#### Exercise details
Pictures do not belong in your copy. Repeat all the other data exactly.

#### Exercise materials
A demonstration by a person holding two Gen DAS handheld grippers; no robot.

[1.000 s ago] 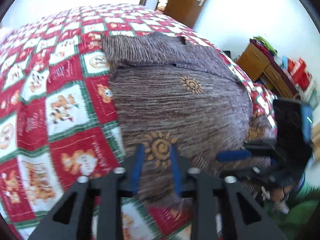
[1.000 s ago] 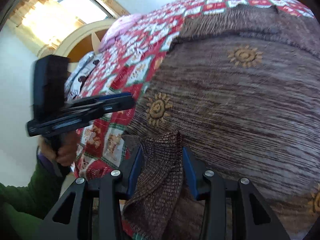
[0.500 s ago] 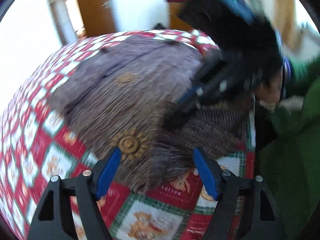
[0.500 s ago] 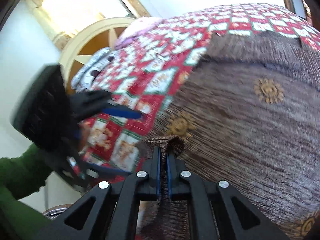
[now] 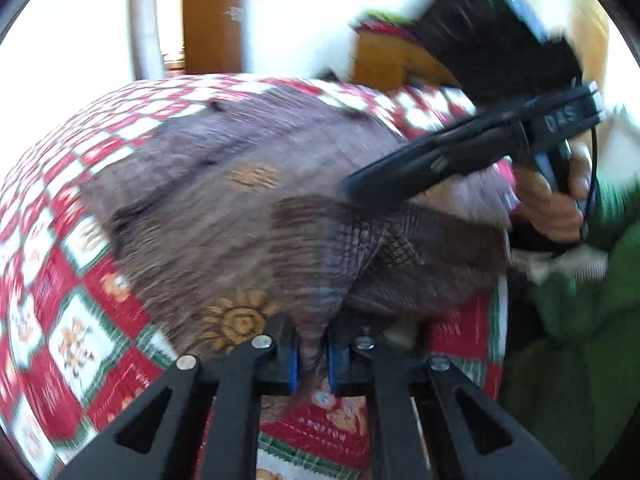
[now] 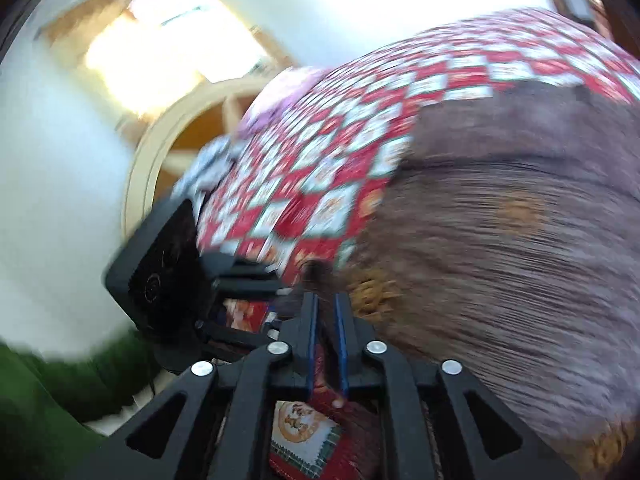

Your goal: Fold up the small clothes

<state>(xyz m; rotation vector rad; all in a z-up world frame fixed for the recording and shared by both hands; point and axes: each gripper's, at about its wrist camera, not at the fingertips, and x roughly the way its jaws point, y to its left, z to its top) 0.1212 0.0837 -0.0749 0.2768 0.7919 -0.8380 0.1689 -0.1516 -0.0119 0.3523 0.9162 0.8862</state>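
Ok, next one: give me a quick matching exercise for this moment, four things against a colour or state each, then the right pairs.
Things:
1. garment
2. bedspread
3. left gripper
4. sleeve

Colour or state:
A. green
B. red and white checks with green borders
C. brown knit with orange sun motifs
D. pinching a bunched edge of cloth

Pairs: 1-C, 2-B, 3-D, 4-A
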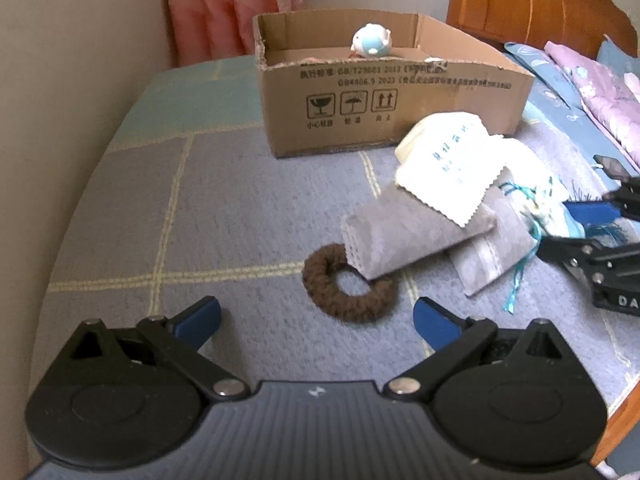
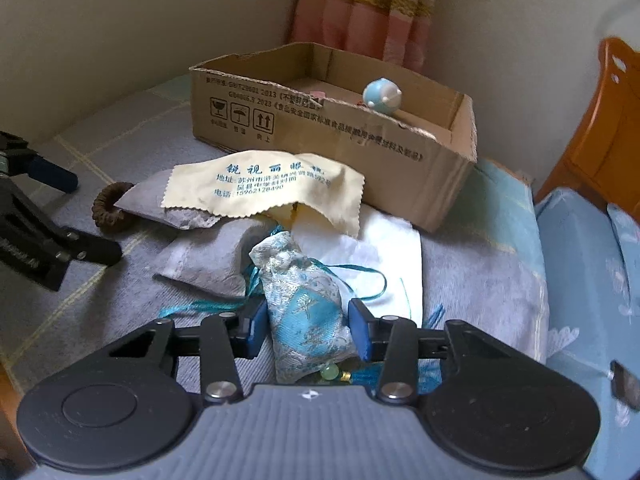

#### Exercise solution
A demonstration by a person holding two Gen DAS handheld grippers; no robot.

[1.000 s ago] 
[1.000 s ago] 
[0.500 s ago] 
[0.500 s ago] 
[now] 
[now] 

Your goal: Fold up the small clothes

<state>(xyz m; rotation vector rad; all in a z-up world frame fixed for the recording and shared by both hands; point and axes: each gripper's, at about its wrist camera, not at the fingertips, and x roughly the way its jaws point, y to its left, z to its top) 0.1212 0.0837 -0.0749 0.2768 0.7919 -0.8380 0.1689 -0.1516 -0.0119 0.3523 0.9162 0.8862</state>
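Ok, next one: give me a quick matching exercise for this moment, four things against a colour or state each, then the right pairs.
Things:
1. garment
2. bedspread
3. left gripper
4. sleeve

Colour or state:
A. green
B. red and white checks with green borders
C. brown knit with orange sun motifs
D. pinching a bunched edge of cloth

Pairs: 1-C, 2-B, 3-D, 4-A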

There is nothing further in this answer.